Dreamy. Heartbreaking. Beautiful. I cried when I reached the ending. Clearly Nash Summers just SLAYED me again
It has been almost 2-weeks since I actually read " fawn " -- and I still had no idea how to do this story justice. In its short length, "fawn" was able to deliver a story with a big punch. I think the key element of the story relies on Rust -- this fascinating boy that was unlike any (common) characters I found in my reading. Rust saw the world in his own innocent-colorful-introspective way that made him a bit otherwordly. Rust was like the color in otherwise black and white painting.
Interestingly, you could actually felt the progress of Rust's personal growth in the way Nash Summers wrote Rust's chapters. When the story started, when Rust was just a boy, the language was more lyrical and innocuous. It was like we could see the world from Rust's wide-eyed innocent view. As Rust grew older, the words become more grounded, like the harsh reality that Rust must see become the burden that acts like gravity; it tied Rust to the ground.

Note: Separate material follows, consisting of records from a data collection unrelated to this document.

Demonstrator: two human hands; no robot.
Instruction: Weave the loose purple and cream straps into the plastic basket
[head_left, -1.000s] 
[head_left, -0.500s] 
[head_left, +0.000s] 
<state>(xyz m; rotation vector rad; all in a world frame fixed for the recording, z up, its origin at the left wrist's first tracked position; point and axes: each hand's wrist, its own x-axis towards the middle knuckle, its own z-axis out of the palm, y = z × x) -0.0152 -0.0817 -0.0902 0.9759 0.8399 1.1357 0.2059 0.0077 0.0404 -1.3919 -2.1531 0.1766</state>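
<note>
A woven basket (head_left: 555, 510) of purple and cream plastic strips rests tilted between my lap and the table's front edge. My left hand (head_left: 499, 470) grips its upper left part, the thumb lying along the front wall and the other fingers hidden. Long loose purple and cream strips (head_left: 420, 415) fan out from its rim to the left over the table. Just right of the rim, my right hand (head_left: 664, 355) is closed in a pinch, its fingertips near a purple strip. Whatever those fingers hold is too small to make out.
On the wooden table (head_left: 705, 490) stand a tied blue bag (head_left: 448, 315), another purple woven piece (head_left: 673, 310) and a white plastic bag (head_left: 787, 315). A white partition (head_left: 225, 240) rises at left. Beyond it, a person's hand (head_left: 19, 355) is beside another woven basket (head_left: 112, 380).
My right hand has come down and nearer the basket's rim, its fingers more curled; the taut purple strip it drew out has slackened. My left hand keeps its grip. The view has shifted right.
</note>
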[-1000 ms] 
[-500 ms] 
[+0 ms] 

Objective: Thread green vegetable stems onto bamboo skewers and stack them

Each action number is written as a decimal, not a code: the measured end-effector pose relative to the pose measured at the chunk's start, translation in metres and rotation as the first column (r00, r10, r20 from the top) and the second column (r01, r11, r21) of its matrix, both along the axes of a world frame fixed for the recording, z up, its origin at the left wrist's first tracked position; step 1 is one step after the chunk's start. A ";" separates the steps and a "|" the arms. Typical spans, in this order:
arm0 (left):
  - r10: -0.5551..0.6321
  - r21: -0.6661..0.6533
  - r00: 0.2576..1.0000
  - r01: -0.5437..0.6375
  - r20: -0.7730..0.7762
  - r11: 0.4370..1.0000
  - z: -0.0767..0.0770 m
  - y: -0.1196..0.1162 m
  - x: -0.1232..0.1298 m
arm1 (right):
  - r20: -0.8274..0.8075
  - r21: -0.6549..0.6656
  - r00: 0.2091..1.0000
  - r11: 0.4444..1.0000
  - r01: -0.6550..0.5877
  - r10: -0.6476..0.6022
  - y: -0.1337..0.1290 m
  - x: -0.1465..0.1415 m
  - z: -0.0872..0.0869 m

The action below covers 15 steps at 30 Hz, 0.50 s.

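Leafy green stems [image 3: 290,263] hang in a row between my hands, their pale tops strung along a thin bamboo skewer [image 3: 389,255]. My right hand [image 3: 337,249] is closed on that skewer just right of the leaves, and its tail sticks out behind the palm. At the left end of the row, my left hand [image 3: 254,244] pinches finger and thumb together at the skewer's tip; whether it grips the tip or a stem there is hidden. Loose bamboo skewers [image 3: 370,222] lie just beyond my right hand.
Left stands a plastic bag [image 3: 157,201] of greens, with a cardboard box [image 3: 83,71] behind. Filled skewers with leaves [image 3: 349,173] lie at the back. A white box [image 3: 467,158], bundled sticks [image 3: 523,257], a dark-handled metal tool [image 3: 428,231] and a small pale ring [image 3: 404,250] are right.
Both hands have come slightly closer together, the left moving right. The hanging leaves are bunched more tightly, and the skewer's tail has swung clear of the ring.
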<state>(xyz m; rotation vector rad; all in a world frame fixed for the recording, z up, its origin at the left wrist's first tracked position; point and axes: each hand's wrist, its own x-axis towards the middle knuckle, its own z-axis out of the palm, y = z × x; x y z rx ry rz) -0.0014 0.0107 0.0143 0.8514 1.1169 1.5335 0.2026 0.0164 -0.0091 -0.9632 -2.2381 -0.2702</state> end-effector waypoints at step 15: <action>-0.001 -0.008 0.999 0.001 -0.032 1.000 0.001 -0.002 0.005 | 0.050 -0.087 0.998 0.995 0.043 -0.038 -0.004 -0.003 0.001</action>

The reason why I couldn't give this my 5-stars yet was mainly because I thought Ancel, as the other character, was left a little undeveloped. I thought the conflict that Ancel was facing was too big and I wanted to see how he finally made peace with himself. I wanted to read how Ancel finally able to slayed his demons and returned to Rust. But then again, maybe the mystery was one of the beautiful things about this short story. It just made me a little unsatisfied, that was all.
Simply put, this was amazing -- I would never stop being in awe over Nash Summer's talent and would forever follow her writing, wherever she would like to take me.